- **What the task requires**
All lines from the first line of the material up to and including the line with "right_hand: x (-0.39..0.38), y" must be copied exactly, and no others.

- **Supplied records**
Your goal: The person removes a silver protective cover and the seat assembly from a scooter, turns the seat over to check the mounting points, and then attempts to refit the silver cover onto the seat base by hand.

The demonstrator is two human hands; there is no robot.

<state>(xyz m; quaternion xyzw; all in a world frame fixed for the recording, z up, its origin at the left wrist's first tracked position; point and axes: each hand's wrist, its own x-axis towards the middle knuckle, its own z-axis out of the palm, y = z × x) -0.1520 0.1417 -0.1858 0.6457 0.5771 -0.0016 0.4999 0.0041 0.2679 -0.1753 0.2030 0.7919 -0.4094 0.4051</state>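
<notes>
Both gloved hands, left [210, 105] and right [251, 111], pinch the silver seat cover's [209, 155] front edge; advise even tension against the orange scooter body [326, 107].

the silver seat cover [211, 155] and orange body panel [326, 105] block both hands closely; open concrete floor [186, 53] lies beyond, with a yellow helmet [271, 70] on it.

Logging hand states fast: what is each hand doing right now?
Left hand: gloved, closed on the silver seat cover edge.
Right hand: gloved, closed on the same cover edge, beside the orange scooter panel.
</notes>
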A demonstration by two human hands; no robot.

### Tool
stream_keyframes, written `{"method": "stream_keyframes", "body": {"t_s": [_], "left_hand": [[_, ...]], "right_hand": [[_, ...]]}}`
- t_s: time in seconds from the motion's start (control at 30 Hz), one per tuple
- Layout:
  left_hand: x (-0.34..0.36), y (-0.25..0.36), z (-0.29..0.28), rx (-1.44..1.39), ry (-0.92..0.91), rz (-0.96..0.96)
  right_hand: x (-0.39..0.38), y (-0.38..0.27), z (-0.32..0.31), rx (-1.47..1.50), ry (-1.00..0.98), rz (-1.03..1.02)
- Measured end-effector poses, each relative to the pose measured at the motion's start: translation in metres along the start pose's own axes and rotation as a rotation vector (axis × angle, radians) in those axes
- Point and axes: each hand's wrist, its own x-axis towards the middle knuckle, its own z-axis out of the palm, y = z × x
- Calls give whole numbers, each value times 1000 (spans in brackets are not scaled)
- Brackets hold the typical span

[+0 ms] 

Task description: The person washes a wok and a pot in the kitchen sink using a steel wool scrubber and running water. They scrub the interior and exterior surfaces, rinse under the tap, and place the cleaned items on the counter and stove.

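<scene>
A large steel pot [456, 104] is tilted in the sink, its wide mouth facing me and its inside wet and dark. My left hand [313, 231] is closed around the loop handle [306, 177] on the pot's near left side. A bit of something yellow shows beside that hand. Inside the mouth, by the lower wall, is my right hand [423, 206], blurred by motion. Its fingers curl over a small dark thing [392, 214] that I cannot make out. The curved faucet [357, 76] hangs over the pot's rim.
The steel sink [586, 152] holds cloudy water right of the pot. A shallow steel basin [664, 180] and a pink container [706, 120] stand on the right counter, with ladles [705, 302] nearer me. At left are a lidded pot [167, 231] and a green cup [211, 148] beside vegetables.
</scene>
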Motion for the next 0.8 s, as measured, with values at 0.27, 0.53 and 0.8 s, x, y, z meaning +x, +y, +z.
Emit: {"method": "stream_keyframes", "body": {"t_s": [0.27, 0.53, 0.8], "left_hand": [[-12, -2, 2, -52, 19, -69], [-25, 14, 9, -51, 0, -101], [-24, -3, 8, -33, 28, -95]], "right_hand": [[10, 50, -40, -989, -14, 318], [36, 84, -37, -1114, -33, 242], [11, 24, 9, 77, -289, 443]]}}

- **Exercise solution**
Your goal: The person removes a silver protective cover and the seat assembly from a scooter, turns the seat over to check the mounting points, and then attempts to refit the silver cover onto the seat base by hand.

The demonstrator is two human hands; there is no robot.

<state>(xyz m; quaternion xyzw; all in a world frame fixed for the recording, z up, its origin at the left wrist's first tracked position; point and axes: each hand's wrist, its own x-axis towards the middle knuckle, its own z-axis out of the palm, y = z × x) -0.1520 0.1417 -0.1858 0.6457 0.5771 -0.0016 0.4999 0.0041 0.2679 -0.1753 0.2030 0.7919 -0.4094 0.4051</state>
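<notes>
Both gloved hands, left [210, 105] and right [251, 111], pinch the silver seat cover's [209, 155] front edge; advise even tension against the orange scooter body [326, 107].

the silver seat cover [211, 155] and orange body panel [326, 105] block both hands closely; open concrete floor [186, 53] lies beyond, with a yellow helmet [271, 70] on it.

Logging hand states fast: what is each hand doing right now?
Left hand: gloved, closed on the silver seat cover edge.
Right hand: gloved, closed on the same cover edge, beside the orange scooter panel.
</notes>
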A demonstration by two human hands; no robot.

### Tool
stream_keyframes, written `{"method": "stream_keyframes", "body": {"t_s": [_], "left_hand": [[_, ...]], "right_hand": [[_, ...]]}}`
- t_s: time in seconds from the motion's start (control at 30 Hz), one per tuple
- Layout:
  left_hand: x (-0.34..0.36), y (-0.25..0.36), z (-0.29..0.28), rx (-1.44..1.39), ry (-0.92..0.91), rz (-0.96..0.96)
  right_hand: x (-0.39..0.38), y (-0.38..0.27), z (-0.32..0.31), rx (-1.47..1.50), ry (-1.00..0.98), rz (-1.03..1.02)

This concludes the output for the exercise.